Blog 54 02/09/2017 Spanish Carpets: From the Moors to the Spanish Bourbons.
Spanish Carpets: From the Moors to the Spanish Bourbons.
When one thinks about oriental carpets, Spain does not immediately spring to mind yet Spain has played an important role in this time-honoured tradition. It was the first European country to make knotted pile rugs which reached a peak of sophistication and technique under the Moors. The Moorish domination of Spain lasted from A.D. 710-12 until the late 15th century when they were finally expelled in 1609.
Records show that the great palaces in their first city, Cordoba, were strewn with some of the richest carpets of the time. The earliest surviving document which discusses rug-weaving dates from the 12th century and indicates that by this time it was a well developed industry and that rugs were being exported to Egypt and the Near East. The connection with Egypt and North Africa had a great influence on Spanish weavers and they developed their own technique – namely a specific type of knot which we call the Spanish knot and which can only be found in this region. It differs from the more common Turkish or Persian knot in that it is a single warp knot. It is thought to have developed from the Coptic weavers of the 7th and 8th centuries who were active in Spain at the time, and also by Arab weavers in the 9th. The single warp knot is one where the yarn is tied around every other warp thread and on alternate threads in succeeding rows. This technique also makes them easily identifiable. It wouldn’t be until the mid 17th century that the Turkish knot was used in Spain.

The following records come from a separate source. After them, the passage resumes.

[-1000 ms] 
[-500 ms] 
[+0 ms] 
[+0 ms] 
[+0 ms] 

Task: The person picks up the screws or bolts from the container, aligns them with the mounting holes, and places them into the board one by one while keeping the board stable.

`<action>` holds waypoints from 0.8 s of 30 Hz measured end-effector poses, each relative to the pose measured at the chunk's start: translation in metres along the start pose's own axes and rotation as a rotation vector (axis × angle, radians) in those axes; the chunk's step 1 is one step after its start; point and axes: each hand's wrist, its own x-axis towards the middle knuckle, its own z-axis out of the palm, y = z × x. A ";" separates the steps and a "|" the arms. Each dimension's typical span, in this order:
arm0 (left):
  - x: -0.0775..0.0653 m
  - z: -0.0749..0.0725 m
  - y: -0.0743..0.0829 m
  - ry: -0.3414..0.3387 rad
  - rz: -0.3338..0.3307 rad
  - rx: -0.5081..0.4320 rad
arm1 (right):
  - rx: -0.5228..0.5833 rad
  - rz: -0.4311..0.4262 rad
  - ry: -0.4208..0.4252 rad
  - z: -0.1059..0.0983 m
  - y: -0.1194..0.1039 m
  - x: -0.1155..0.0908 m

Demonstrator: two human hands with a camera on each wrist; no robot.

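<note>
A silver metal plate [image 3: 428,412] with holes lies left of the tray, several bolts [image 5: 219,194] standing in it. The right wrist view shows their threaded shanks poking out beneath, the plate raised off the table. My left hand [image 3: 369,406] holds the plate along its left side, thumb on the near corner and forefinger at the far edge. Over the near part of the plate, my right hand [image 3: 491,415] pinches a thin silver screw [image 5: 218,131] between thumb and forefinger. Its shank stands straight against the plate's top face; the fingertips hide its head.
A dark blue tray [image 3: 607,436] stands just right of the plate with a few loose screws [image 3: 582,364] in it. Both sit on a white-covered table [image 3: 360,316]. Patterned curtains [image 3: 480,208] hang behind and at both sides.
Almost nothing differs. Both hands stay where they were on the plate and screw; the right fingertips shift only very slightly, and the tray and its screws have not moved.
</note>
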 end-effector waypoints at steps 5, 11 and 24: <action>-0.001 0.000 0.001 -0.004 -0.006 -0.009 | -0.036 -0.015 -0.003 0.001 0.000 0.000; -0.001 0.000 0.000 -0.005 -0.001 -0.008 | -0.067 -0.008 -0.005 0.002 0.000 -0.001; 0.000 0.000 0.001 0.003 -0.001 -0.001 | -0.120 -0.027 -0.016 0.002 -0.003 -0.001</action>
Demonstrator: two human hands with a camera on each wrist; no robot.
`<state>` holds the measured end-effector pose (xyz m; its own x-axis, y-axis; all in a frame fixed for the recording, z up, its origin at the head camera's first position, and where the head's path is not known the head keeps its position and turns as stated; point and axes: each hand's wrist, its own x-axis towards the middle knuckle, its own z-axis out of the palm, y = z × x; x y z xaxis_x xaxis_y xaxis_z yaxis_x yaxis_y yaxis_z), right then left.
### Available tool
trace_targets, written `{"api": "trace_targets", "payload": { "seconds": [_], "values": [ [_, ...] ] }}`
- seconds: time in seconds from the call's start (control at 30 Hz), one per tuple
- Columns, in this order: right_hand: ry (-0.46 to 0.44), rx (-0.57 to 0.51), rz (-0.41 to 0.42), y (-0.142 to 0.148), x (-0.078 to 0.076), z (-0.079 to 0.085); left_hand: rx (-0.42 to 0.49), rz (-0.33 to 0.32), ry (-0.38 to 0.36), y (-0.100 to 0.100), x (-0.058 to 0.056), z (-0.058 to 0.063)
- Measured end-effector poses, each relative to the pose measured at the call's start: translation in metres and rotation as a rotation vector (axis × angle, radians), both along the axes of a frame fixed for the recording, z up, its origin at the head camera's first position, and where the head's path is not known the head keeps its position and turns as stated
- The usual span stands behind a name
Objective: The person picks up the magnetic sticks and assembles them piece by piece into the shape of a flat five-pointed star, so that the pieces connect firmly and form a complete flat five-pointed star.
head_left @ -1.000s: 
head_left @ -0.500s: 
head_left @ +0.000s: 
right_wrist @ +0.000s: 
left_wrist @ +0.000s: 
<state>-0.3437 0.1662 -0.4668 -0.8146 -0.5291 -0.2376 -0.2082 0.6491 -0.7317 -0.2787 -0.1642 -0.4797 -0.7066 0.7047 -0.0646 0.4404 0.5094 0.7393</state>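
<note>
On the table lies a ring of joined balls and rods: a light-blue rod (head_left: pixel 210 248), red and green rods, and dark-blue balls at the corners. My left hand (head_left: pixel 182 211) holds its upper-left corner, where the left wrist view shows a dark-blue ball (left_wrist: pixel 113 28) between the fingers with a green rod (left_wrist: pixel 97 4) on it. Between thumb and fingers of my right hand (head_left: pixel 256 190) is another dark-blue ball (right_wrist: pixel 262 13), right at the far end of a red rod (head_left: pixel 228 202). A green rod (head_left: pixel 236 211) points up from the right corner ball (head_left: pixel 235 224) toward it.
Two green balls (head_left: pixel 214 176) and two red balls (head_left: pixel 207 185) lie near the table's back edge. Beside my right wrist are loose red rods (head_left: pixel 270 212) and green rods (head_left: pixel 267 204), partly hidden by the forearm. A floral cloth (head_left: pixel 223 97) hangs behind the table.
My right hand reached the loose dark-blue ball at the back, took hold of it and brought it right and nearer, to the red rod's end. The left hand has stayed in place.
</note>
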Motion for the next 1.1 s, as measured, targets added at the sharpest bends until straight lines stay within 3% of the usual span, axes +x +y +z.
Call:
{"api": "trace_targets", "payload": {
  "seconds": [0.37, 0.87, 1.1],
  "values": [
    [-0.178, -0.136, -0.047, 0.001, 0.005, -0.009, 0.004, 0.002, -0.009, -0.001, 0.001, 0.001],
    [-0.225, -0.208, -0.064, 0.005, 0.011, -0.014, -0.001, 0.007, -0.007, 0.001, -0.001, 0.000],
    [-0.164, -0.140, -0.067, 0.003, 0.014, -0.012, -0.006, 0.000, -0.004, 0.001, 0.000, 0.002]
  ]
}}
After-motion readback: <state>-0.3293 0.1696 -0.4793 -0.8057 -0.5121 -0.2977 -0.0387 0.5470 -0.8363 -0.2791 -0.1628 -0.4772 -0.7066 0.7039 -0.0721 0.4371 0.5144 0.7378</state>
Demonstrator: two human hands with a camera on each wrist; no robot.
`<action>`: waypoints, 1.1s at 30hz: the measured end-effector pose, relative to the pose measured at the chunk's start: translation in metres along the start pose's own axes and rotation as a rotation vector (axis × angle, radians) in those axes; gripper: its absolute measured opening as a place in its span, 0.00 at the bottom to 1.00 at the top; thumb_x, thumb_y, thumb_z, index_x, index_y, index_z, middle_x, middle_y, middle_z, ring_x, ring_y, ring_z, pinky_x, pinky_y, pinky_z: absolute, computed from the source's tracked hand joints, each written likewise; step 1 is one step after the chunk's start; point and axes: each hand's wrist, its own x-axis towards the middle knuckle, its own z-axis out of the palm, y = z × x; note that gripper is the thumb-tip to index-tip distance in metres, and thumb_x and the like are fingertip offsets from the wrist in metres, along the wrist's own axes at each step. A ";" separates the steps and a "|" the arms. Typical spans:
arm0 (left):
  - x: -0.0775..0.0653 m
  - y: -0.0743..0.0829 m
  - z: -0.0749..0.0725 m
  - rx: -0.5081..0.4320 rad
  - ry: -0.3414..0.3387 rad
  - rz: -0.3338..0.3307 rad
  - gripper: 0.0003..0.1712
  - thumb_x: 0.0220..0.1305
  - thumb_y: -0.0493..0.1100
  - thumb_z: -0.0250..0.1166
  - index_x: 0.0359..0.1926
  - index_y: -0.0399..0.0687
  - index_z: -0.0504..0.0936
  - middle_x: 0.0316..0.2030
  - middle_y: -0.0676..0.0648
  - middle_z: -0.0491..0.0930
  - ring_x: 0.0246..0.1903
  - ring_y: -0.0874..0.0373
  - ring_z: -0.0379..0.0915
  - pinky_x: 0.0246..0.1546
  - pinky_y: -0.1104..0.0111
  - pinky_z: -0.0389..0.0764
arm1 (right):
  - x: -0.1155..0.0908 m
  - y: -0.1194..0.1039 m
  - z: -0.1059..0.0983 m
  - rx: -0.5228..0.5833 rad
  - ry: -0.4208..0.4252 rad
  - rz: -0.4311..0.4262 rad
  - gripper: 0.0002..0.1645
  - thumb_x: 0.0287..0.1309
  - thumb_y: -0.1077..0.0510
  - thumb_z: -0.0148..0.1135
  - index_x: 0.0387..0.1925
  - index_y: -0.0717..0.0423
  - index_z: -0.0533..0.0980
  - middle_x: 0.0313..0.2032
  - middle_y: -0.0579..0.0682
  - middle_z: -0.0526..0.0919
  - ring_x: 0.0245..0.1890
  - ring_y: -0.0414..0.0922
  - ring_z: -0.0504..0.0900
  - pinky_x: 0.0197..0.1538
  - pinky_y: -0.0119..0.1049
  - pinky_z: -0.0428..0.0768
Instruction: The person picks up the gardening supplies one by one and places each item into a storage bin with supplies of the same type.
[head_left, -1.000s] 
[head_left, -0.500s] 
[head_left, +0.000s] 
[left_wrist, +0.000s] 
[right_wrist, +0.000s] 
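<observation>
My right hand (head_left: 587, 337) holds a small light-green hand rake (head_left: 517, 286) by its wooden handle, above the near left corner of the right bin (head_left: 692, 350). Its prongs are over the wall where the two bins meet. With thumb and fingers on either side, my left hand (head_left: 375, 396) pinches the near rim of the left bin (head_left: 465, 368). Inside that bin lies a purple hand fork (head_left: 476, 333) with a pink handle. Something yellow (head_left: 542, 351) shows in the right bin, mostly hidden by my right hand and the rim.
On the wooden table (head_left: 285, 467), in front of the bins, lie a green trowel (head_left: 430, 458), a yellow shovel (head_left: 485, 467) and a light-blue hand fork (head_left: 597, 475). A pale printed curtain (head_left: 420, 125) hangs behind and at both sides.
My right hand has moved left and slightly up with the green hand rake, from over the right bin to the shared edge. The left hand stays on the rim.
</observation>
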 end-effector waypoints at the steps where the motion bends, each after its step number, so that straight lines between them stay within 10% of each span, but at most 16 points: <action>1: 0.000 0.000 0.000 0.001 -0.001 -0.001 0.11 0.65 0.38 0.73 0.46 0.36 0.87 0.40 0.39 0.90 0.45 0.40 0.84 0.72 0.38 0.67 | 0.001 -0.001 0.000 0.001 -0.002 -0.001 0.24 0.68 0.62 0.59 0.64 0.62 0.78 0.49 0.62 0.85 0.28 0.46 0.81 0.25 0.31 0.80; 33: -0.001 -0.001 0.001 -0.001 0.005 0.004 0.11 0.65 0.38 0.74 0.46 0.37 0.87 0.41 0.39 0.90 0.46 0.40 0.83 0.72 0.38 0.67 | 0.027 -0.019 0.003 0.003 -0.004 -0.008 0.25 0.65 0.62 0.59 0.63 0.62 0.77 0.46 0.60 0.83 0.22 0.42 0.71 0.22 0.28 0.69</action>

The early carpets depict the multi-cultural artistic heritage in Spain at the time – Christian, Jewish, Muslim Arab and Berber and by the 11th century, Spanish carpets were exported to the Orient, England and France. Some of the oldest surviving carpets known today can be dated by their heraldic arms and motifs. In the Vatican library is a bible known as the Bible of Manfred. In it is a miniature of a man presenting a book to someone thought to be Manfred himself. The scene is depicted on a brown and white fringed carpet with a band of Kufic script, eagle heads and shields. Manfred was crowned King of Sicily in 1258 and whilst there was some speculation that the carpet could be Sicilian, it is thought to be a Spanish carpet because of the motifs. Documents also show that Pope John XXII (1249 1334) bought rugs for his palace at Avignon woven with his coat of arms. Armorial carpets were made for the Christians by the Moorish weavers. Two important armorial carpets were found in the Convent of Sta Clara in Valencia and were made for the Enriquez family who founded the convent. Alfonso Enriquez was admiral of Castile and one of the carpets displays two pairs of anchors attached by ropes in loops on either side of the family’s coat of arms. Other notable carpets bear the arms of Castile and Aragon and were probably commissioned by Maria of Castile who became Queen of Spain after her marriage to Alfonso of Aragon.
From the early 15th century Anatolian rugs were imported along with silks from Baghdad and the Anatolian influence is clearly evident in the Kufic lettering and the tree of life motif. Sunni Islam prohibited the use of human figures and where they are used they are often crudely depicted. One pattern in particular was popular. The west has come to know these as Holbein carpets because they are depicted in carpets portrayed by European painters such as Holbein. These originated from the major carpet weaving area of Ushak in Anatolia and consist of a stylized “bird” motif which the Spanish call the “scorpion” motif, and rows of octagons. Many of the large Holbeins were made at Alcaraz. By the end of the 15th century Western motifs were adopted which favoured Gothic architecture. One such decoration which was adapted was the pomegranate which had been used in Granada and was also popular in Italy.
In 1492, Christopher Columbus, the son of a weaver, set sail for the New World. Along with gold and anything else he could lay his hands on to enhance Spain’s power and prestige, he kept an eye out for new dyes which could be used in the textile trade. The most important dye to find its way back to Europe would be the red made from dried insects which we know as cochineal – an intense carmine which varied from the other reds already used. Previously the predominant dye colours were red and dark blue with some yellow, green and light blue. Dying and fixing is an ancient art and many of the secrets were lost when the Moors left Spain, therefore throughout the 16th and 17th centuries the colours used were limited, often to a two-colour scheme.
After the Muslim expulsion, there was a steady decline in quality. The main centres of carpet weaving in Spain were Alcaraz, where it is said by the 12th century, there were 800 looms also used in the production of silk weaving at the time, and Cuenca which by the 11th century was famous for its woollen rugs. In 1720, Phillipe V founded the Real Fabrica de Tapices Manufactory in Madrid which led to the establishment of the Spanish version of Aubusson and Savonnerie carpets using the Turkish knot. Those made in the 19th century were the same size as the French but used bolder colours with black or red to emphasize the designs.